正体は誰だ?映画評論家「水野晴郎」がYouTuberデビュー

水曜ロードショー、そして金曜ロードショーの映画解説を務め、人々に広く愛されていた映画評論家 水野晴郎氏が亡くなったのは、2008年6月ことだった。

2020年、今年はちょうど13回忌にあたる。

そんな節目となる年に世にも奇妙な「珍事」が起こっていることを皆さまは知っているだろうか。
令和を生きるはずのない水野氏が「YouTuberデビューをしている」という話が映画好き達の中で噂になっているのだ。
「ご機嫌いかがでしょうか。水野晴郎です。」というお馴染みのセリフで始まり、「いやぁ、映画って本当にいいもんですね。」というお馴染みのセリフで終了する。

水野晴郎本人しか知らないようなマル秘エピソードを次々と楽しげに語るこの男の正体は一体誰なのか。

YouTubeのチャンネル名は「ぼんちゃんの映画百科」。
そう、水野氏の愛弟子“ぼんちゃん”こと西田和昭氏だ。

【天国の映画評論家】と称して付け耳をし師匠の姿に似せたぼんちゃんが登場。
水野氏が命名したと言われている映画の邦題秘話や、ショーン・コネリーの拳銃秘話等、長年水野氏と共に歩んできた「ぼんちゃん」だからこそ話すことができる嘘か本当か分からない数々の映画エピソードは、映画ファン必見。動画の大きな魅力となっている。

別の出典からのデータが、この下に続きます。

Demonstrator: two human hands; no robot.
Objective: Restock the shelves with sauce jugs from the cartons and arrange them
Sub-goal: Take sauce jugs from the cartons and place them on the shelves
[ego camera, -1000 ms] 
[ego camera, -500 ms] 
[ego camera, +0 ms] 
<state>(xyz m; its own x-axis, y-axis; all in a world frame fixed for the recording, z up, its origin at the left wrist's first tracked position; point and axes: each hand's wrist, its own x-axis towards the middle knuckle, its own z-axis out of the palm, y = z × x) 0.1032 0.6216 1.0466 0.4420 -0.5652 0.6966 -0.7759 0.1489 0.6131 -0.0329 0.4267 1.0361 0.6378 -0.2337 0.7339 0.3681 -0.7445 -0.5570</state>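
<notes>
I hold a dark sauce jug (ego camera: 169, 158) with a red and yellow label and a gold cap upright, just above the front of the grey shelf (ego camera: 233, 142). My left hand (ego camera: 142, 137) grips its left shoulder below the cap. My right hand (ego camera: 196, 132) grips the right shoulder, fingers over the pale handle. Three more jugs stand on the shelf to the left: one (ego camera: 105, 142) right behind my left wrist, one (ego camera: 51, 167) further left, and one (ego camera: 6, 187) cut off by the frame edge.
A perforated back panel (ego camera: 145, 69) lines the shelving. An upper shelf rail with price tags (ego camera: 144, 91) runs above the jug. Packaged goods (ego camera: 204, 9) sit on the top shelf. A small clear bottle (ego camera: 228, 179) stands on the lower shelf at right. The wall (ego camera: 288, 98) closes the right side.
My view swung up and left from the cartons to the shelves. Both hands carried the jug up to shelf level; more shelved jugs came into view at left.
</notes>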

水野氏が亡くなった2008年以降、YouTubeをはじめとする「SNS」は映画のPRに最も強い影響を与えたものの一つといって過言ではないだろう。
2018年、2019年とあらゆる映画賞を受賞した作品として記憶に新しい「カメラを止めるな!」。予算300万円のインディーズ映画ながら、SNSの口コミ効果で全国公開へと拡大し、国内及び海外の映画賞を数々受賞した。
あらゆる映画が上映に先駆けて、公式SNSを開設することがスタンダードとなり、実に多くの映画情報が投稿されネット上を飛び交っている。

お茶の間の人気映画評論家が存在しない21世紀は「インターネット上での口コミ」でPRしていくという時代なのだろう。

もはやスマホさえあれば、SNSを通じていつでもどこでも映画の予告を視聴できるし、すでに映画を観てきた人たちの感想やレビュー動画も視聴することができる。

水野氏の訃報と入れ替わるように日本に浸透したSNS「YouTube」を、もし彼が生きていればどう活用しただろうか。

様々な映画のPRを行ってきた水野氏だけに、きっと誰も思いつかないような活用方法でPRを行なったに違いない。水野氏がMIKE MIZNO名義で監督・原作・脚本を手掛け、さらには主演まで果たしたカルト映画「シベリア超特急」も、もしかするとYouTubeで配信されていたかもしれない。

そんな「水野晴郎」の想いを継ぐ「西田和昭」が創る「ぼんちゃんの映画百科」は果たして新たな映画のPRの場所として確立するのか。そして水野氏の13回忌という節目の年でのスタートは水野イヤーの幕開けを意味するのか。筆者は「ぼんちゃんの映画百科」にしばらく注目してみようと思う。